Subgroup analysis and investigation of heterogeneity

We plan to carry out the following subgroup analyses.

  1. Healthcare provider type (e.g. lay versus professional healthcare provider). Lay health workers (LHW) often provide healthcare in settings where healthcare resources are scarcer, for example targeting epidemics in low‐ and middle‐income countries and the specific health needs of minority communities in high‐income countries (Lewin 2010). Because LHW have no formal professional tertiary education, their knowledge and beliefs might moderate the effects of the intervention (Akinlua 2016).

  2. Type of communication channel (e.g. voice, SMS, interactive voice response, image exchange). Different communication channels might be used differently and serve distinct purposes (Ventola 2014), as well as providing a more comprehensive and realistic opportunity for communication.

  3. Setting/income level (e.g. low‐income versus high‐income settings). Traditionally, the quality of healthcare is lower in low‐ and middle‐income countries (Mills 2014), which might increase heterogeneity and preempt the pooled analysis of studies conducted in different settings.

We will use the following outcomes in subgroup analysis.

  1. Providers' adherence to recommended practice, guidelines or protocols (for example, providing the service at the recommended time, linkage to referrals as recommended).

  2. Time between presentation and appropriate management.

  3. Clients' health status and well‐being.

We will use the formal statistical techniques of Mantel‐Haenszel and regression to test for subgroup interactions (Mantel 1959).

Sensitivity analysis

We will perform sensitivity analyses defined a priori to assess the robustness of our conclusions and explore the impact on effect sizes. This will involve restricting the analysis to published studies and to studies at low risk of bias.

Summary of findings table

Two review authors will independently assess the certainty of the evidence (high, moderate, low, and very low) using the five GRADE considerations (risk of bias, consistency of effect, imprecision, indirectness, and publication bias) (Guyatt 2008). We will use methods and recommendations described in the Cochrane Handbook for Systematic Reviews of Interventions (Schünemann 2017) and the EPOC worksheets (EPOC 2017d), using GRADEpro software (GRADEpro GDT). We will resolve disagreements on certainty ratings by discussion and provide justification for decisions to down‐ or upgrade the ratings using footnotes in the table, making comments to aid readers' understanding of the review where necessary. We will use plain language statements to report these findings in the review (EPOC 2017e).
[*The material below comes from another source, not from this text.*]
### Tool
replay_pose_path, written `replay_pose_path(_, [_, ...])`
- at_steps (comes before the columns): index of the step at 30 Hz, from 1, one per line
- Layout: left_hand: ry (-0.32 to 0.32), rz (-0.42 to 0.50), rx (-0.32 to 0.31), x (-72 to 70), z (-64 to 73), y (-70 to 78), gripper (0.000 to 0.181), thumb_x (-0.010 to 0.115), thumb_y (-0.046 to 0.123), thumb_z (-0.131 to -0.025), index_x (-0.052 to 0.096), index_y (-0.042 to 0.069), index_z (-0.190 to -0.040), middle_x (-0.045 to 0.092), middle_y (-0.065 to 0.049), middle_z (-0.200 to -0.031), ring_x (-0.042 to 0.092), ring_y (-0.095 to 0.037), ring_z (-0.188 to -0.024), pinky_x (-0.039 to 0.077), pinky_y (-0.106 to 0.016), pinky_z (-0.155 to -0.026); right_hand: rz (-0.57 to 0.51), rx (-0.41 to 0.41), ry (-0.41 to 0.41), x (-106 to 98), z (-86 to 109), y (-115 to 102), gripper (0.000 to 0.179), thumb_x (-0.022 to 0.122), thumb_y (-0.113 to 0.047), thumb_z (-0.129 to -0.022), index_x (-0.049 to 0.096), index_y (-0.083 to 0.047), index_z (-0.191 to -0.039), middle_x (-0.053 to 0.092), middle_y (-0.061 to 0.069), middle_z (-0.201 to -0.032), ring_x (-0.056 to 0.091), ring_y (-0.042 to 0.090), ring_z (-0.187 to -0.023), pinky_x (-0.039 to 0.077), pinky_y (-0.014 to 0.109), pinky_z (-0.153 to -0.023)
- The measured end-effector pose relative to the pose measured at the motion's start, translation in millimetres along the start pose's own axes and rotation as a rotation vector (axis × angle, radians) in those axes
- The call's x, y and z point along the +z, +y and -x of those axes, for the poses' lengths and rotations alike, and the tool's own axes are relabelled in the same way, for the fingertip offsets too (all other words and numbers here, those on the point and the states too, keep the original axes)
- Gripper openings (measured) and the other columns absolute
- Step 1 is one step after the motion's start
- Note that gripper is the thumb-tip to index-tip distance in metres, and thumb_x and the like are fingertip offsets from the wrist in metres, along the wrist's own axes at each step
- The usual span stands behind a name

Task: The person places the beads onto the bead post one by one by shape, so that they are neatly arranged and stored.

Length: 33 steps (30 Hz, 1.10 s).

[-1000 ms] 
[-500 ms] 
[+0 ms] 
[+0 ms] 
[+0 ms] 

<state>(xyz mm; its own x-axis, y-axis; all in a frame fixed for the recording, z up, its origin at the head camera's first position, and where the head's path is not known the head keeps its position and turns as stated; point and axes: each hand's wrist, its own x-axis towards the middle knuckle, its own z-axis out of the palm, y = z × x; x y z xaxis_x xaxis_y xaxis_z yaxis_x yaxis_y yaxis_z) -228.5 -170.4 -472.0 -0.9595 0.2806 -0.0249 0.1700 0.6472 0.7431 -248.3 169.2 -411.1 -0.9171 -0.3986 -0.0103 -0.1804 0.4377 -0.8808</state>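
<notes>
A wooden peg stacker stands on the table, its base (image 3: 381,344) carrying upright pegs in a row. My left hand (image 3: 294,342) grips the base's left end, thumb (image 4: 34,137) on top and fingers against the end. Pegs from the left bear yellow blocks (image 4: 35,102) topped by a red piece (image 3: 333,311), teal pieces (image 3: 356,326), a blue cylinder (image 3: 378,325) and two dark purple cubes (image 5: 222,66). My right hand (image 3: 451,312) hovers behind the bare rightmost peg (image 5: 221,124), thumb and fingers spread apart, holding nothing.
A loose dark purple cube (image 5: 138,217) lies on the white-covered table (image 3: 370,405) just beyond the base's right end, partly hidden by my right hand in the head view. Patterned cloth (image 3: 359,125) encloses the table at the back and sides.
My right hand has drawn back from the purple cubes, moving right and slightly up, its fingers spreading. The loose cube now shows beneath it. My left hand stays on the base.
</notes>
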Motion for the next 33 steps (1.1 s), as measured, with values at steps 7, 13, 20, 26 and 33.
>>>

We will create a 'Summary of findings' table for the main intervention comparison and include the following outcomes in order to draw conclusions about the certainty of the evidence within the text of the review: providers' adherence to recommended practice, guidelines or protocols; time between presentation and appropriate management; clients' healthcare status; provider acceptability or satisfaction with the intervention; resource use; and unintended consequences.

We will consider whether there is any additional outcome information that we were not able to incorporate into meta‐analyses, note this in the comments and state if it supports or contradicts the information from the meta‐analyses. If it is not possible to meta‐analyse the data, we will summarise the results in the text.